» **WHAT TO WORK ON**:
Exactly the lines from the one with "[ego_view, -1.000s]" to the end of the listing must be repeated, both ends included, with nothing added.

DATA EXCERPT below:

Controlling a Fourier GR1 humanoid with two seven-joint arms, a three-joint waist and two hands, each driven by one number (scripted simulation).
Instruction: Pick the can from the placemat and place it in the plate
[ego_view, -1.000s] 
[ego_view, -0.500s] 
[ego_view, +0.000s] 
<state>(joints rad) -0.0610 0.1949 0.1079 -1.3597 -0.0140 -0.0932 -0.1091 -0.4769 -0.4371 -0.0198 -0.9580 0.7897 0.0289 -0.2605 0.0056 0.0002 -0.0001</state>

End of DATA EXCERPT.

» **TASK RESPONSE**:
[ego_view, -1.000s] 
[ego_view, -0.500s] 
[ego_view, +0.000s] 
<state>(joints rad) -0.0610 0.1949 0.1079 -1.3597 -0.0140 -0.0932 -0.1091 -0.4769 -0.4371 -0.0198 -0.9580 0.7897 0.0289 -0.2605 0.0056 0.0002 -0.0001</state>

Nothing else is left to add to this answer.